Delving into the spectacle that is “Montel,” “Dr. Phil” and “Ricki Lake,” Razzano, Christine Quail of the State University of New York College at Oneonta and Loubna Skalli of American University look at the way in which talk shows use expert knowledge, science and histrionics to present our culture back to us.
“It’s fun to watch these types of shows, but we hope what people take from our book is that they watch these shows differently,” she says. “Look for moments of rupture—moments where inequalities or double standards come through and comment on our society.”
Randa Kayyali shares Razzano’s enthusiasm for the program. “Cultural Studies brings together many disciplines and yet forms its own academic discipline by looking at the big picture and approaching research with a vigor and thoroughness that I find invigorating intellectually,” says Kayyali.
Kayyali is also a published author. Her book “The Arab Americans” provides an overview of Arab Americans’ immigration patterns, settlement, adaptation and assimilation for a general audience.
“There is not much literature aimed at the general adult reader on Arab Americans, but ever since 9/11, there has been so much talk about Arab Americans that, quite frankly, we could do with more actual information about the community,” she says. “The need for this book was clear to me, and I kept that in mind as I wrote.”
Other students choose to study cultures outside the United States.

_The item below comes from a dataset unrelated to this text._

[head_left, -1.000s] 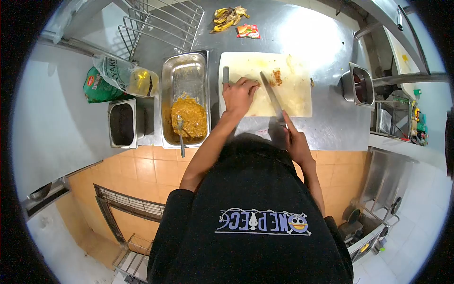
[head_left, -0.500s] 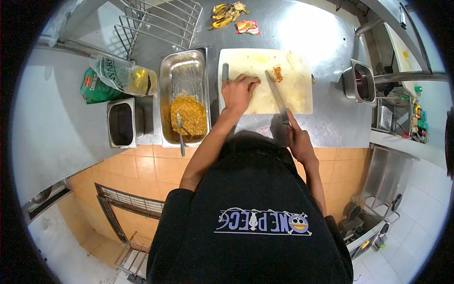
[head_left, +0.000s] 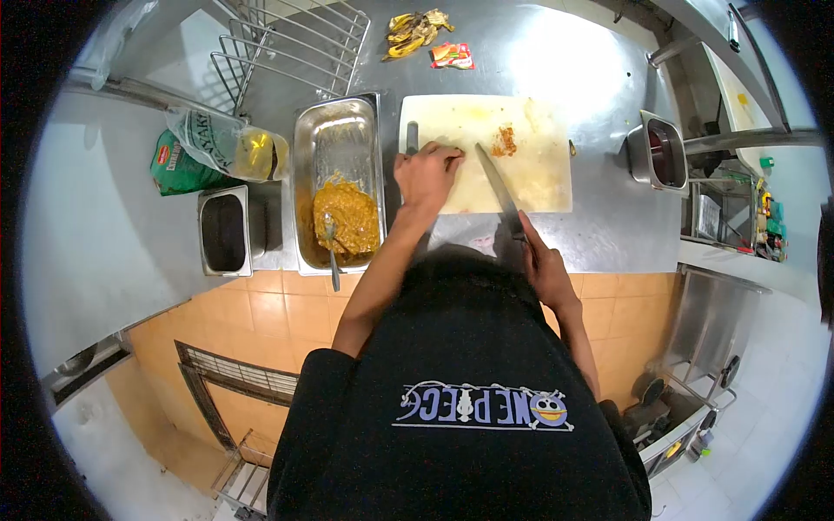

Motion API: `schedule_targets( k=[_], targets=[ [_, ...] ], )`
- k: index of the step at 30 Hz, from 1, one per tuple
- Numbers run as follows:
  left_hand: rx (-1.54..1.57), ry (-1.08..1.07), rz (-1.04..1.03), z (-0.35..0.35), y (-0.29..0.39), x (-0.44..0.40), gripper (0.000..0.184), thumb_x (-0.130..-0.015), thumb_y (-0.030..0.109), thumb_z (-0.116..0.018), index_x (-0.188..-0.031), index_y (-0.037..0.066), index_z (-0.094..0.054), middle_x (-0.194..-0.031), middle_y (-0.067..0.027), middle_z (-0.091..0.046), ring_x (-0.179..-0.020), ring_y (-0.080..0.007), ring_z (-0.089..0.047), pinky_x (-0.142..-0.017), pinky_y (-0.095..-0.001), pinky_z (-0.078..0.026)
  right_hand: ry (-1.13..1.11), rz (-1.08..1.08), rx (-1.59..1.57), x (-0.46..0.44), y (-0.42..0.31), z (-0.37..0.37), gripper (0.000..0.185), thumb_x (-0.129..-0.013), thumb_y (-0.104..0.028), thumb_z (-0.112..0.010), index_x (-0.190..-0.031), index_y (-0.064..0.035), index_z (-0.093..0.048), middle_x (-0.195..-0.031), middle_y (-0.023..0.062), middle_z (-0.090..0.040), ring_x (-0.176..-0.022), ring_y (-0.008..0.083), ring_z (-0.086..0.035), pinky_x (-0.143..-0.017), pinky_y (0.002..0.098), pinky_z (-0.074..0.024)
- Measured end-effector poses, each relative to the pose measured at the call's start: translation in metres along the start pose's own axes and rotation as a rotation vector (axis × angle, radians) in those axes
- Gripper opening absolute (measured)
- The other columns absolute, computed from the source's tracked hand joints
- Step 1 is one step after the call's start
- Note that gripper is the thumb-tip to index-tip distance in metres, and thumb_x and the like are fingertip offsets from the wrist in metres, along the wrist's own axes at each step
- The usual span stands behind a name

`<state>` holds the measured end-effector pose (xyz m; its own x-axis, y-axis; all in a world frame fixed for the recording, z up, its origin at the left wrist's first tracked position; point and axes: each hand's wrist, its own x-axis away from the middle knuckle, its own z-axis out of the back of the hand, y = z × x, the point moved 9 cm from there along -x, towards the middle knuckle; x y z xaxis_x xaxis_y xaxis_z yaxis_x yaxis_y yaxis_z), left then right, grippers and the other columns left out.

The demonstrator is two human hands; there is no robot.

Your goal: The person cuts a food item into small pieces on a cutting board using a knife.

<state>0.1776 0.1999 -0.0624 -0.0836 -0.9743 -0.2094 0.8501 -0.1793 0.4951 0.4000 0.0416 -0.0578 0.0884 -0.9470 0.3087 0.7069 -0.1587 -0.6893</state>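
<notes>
My right hand is closed around the handle of a kitchen knife. Its long blade lies slantwise over the white cutting board, tip pointing away from me. On the board's left half, my left hand has its fingers bent together; a small dark reddish bit shows at the fingertips, too small to name. The blade's tip is just right of these fingers, with a narrow gap between. A little pile of chopped orange-brown bits sits on the board beyond the blade.
Left of the board stands a steel pan with orange-brown mash and a spoon. Banana peels and a red packet lie at the back. Small steel containers stand left and right; a wire rack is back left.
My left hand has shifted left, away from the chopped bits. The knife has moved slightly left too, still in my right hand. The pile looks somewhat more spread.
</notes>
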Motion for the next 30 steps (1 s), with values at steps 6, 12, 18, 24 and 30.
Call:
schedule_targets(
  k=[6, 12, 18, 24, 30],
  targets=[
    [-0.011, -0.035, 0.027, 0.011, -0.009, 0.003, 0.015, -0.087, 0.036, -0.081, -0.098, 0.026, -0.083, -0.099, -0.0023, -0.077, -0.084, -0.0306, -0.075, -0.080, -0.0444, -0.055, 0.011, 0.025, -0.093, -0.013, 0.000, 0.000, 0.059, -0.110, -0.010, -0.047, -0.166, -0.0183, -0.033, -0.068, 0.0241, -0.053, -0.060, 0.0243, -0.052, -0.065, 0.0352, -0.0449],
    [0.046, -0.004, 0.005, 0.009, -0.010, 0.005, 0.013, -0.087, 0.030, -0.082, -0.099, 0.024, -0.082, -0.097, -0.0039, -0.077, -0.080, -0.0320, -0.074, -0.072, -0.0440, -0.057, 0.162, -0.004, -0.070, -0.021, 0.009, 0.019, 0.056, -0.112, -0.019, -0.048, -0.166, -0.0242, -0.035, -0.066, 0.0247, -0.059, -0.057, 0.0400, -0.057, -0.060, 0.0420, -0.0480],
    [0.172, -0.045, 0.027, -0.003, -0.003, 0.002, 0.008, -0.088, 0.023, -0.079, -0.096, 0.022, -0.080, -0.098, 0.0002, -0.077, -0.085, -0.0273, -0.073, -0.083, -0.0443, -0.052, 0.181, 0.063, 0.065, -0.010, -0.001, 0.008, 0.060, -0.109, -0.016, -0.054, -0.166, -0.0214, -0.036, -0.061, 0.0212, -0.053, -0.052, 0.0320, -0.051, -0.059, 0.0406, -0.0453],
    [0.083, -0.030, -0.052, -0.004, 0.009, -0.002, 0.012, -0.090, 0.028, -0.079, -0.099, 0.021, -0.082, -0.099, -0.0007, -0.076, -0.083, -0.0274, -0.074, -0.077, -0.0425, -0.056, 0.216, 0.045, 0.289, -0.010, -0.007, 0.011, 0.064, -0.105, -0.014, -0.059, -0.164, -0.0254, -0.038, -0.067, 0.0235, -0.064, -0.063, 0.0438, -0.066, -0.058, 0.0526, -0.0486],
    [0.086, -0.053, -0.068, -0.023, 0.015, -0.005, 0.009, -0.090, 0.028, -0.078, -0.096, 0.023, -0.082, -0.097, 0.0017, -0.076, -0.078, -0.0257, -0.072, -0.080, -0.0432, -0.051, 0.220, 0.064, 0.303, -0.009, -0.016, 0.014, 0.064, -0.105, -0.014, -0.059, -0.165, -0.0270, -0.038, -0.067, 0.0232, -0.064, -0.061, 0.0429, -0.065, -0.058, 0.0521, -0.0483]
  ],
)
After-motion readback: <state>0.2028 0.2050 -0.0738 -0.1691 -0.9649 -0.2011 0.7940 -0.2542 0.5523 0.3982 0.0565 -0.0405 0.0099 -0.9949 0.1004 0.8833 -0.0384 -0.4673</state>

Donna Hope recently had published “Inna di Dancehall: Popular Culture and the Politics of Identity in Jamaica,” a study of Jamaican dancehall culture that focuses on issues of sexuality and gender, as well as violence.
The Cultural Studies Program has been highly successful at attracting international students. “We’ve recruited from every continent except Australia and Antarctica,” says Lancaster.

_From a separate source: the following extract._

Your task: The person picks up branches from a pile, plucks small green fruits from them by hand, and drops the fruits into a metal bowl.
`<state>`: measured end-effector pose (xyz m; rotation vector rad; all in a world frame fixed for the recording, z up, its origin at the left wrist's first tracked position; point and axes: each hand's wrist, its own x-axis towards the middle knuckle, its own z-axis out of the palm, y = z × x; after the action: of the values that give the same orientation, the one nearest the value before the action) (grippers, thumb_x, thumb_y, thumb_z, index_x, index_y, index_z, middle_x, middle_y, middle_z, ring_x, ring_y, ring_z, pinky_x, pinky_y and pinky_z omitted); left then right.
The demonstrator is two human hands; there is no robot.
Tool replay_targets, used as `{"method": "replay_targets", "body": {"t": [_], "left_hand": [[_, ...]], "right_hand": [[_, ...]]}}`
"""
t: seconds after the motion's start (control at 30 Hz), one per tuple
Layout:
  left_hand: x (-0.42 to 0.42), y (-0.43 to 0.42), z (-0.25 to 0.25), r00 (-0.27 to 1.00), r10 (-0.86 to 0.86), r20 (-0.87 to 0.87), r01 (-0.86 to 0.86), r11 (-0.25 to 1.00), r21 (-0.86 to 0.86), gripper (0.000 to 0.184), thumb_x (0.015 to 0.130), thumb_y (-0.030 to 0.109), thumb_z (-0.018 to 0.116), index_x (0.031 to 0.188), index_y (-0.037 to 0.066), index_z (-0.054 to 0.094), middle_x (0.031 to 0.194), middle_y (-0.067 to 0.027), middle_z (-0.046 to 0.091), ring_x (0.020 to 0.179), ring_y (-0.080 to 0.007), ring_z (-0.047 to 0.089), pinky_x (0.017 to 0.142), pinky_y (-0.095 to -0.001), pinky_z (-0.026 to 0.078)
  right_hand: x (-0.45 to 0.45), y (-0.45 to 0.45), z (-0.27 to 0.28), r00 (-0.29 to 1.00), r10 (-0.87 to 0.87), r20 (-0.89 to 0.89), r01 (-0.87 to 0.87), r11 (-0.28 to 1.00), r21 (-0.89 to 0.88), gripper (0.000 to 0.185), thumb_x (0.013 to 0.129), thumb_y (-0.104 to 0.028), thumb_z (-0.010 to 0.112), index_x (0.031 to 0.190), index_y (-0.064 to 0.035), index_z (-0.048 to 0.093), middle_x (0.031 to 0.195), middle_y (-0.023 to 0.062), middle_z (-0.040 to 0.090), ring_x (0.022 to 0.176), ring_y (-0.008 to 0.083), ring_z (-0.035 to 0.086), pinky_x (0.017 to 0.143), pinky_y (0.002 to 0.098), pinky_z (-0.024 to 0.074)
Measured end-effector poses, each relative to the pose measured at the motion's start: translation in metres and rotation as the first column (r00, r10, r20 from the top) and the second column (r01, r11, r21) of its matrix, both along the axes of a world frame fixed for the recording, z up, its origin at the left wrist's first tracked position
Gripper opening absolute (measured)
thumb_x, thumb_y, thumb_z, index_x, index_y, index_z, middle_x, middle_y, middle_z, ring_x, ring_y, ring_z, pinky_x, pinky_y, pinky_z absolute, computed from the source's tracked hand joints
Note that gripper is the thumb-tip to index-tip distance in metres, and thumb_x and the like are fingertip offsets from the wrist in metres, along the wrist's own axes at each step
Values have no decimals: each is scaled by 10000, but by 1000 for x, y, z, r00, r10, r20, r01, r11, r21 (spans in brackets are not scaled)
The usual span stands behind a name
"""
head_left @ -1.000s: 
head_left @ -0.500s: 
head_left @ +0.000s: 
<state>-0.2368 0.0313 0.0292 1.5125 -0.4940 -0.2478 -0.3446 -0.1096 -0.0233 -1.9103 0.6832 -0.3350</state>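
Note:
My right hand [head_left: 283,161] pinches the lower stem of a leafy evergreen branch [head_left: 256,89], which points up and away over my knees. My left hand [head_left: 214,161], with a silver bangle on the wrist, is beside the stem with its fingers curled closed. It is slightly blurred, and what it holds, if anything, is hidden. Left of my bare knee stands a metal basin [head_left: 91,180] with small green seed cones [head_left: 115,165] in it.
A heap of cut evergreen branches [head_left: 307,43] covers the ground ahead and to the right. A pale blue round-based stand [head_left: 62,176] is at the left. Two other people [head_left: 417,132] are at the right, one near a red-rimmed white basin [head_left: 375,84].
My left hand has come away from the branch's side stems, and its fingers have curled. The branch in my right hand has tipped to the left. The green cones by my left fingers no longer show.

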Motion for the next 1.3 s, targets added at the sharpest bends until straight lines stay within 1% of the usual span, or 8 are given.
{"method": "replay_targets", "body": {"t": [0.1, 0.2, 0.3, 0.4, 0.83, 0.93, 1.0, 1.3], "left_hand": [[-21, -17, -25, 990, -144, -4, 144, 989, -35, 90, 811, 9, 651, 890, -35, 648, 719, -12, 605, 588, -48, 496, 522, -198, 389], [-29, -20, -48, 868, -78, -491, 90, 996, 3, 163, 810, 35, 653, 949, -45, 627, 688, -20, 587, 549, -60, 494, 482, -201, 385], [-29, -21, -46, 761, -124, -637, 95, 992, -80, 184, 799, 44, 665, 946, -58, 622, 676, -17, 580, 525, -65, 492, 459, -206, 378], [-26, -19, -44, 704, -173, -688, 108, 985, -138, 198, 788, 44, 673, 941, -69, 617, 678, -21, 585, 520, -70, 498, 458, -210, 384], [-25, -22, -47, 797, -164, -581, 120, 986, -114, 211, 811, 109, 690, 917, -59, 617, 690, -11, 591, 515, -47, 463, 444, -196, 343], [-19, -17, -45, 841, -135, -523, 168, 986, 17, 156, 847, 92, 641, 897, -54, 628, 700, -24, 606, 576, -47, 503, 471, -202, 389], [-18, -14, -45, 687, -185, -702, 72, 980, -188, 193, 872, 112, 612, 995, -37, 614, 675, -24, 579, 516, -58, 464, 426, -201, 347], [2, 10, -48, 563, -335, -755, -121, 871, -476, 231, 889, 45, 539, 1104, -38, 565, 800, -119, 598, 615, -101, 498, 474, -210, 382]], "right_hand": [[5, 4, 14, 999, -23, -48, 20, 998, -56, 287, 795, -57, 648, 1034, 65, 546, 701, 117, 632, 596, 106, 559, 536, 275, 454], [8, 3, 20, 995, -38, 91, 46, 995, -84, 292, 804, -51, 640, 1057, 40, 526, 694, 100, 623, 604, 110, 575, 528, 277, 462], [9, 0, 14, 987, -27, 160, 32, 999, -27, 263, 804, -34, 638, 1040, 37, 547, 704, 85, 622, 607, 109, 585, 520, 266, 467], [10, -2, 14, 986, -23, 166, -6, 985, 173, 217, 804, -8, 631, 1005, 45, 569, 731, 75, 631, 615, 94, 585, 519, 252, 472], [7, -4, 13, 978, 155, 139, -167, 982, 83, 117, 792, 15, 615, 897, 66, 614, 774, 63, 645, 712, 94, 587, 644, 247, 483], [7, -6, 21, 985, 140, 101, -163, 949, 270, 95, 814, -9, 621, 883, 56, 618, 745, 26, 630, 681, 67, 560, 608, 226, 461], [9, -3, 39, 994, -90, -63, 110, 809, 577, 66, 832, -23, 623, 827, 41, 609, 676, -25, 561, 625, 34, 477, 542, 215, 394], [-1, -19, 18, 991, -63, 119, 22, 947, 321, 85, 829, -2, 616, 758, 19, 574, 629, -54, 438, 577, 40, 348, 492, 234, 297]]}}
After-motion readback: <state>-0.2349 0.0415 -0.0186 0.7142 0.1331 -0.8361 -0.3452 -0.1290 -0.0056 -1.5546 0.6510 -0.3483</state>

In 2004, Vietnam native Buu Le was Mason’s oldest graduate at age 82. A colonel in the Vietnamese army and an engineer, Le spent 13 years in a concentration camp and came to the United States in 1992. He studied at Northern Virginia Community College and then Mason. Since graduating from the Cultural Studies Program, Le has returned to Vietnam to teach and work on opening a new university in his home province.
Whether from Fairfax or Taiwan, students agree that the Cultural Studies Program allows them to explore the world around them in unique ways. The program continues to strengthen, and Lancaster says he is proud of its continuing success.
Though there are several PhD programs in the country that provide cultural studies training in English, or anthropology or some other specific discipline, Mason’s program is one of the few to combine perspectives from the social sciences and the humanities in an interdisciplinary program.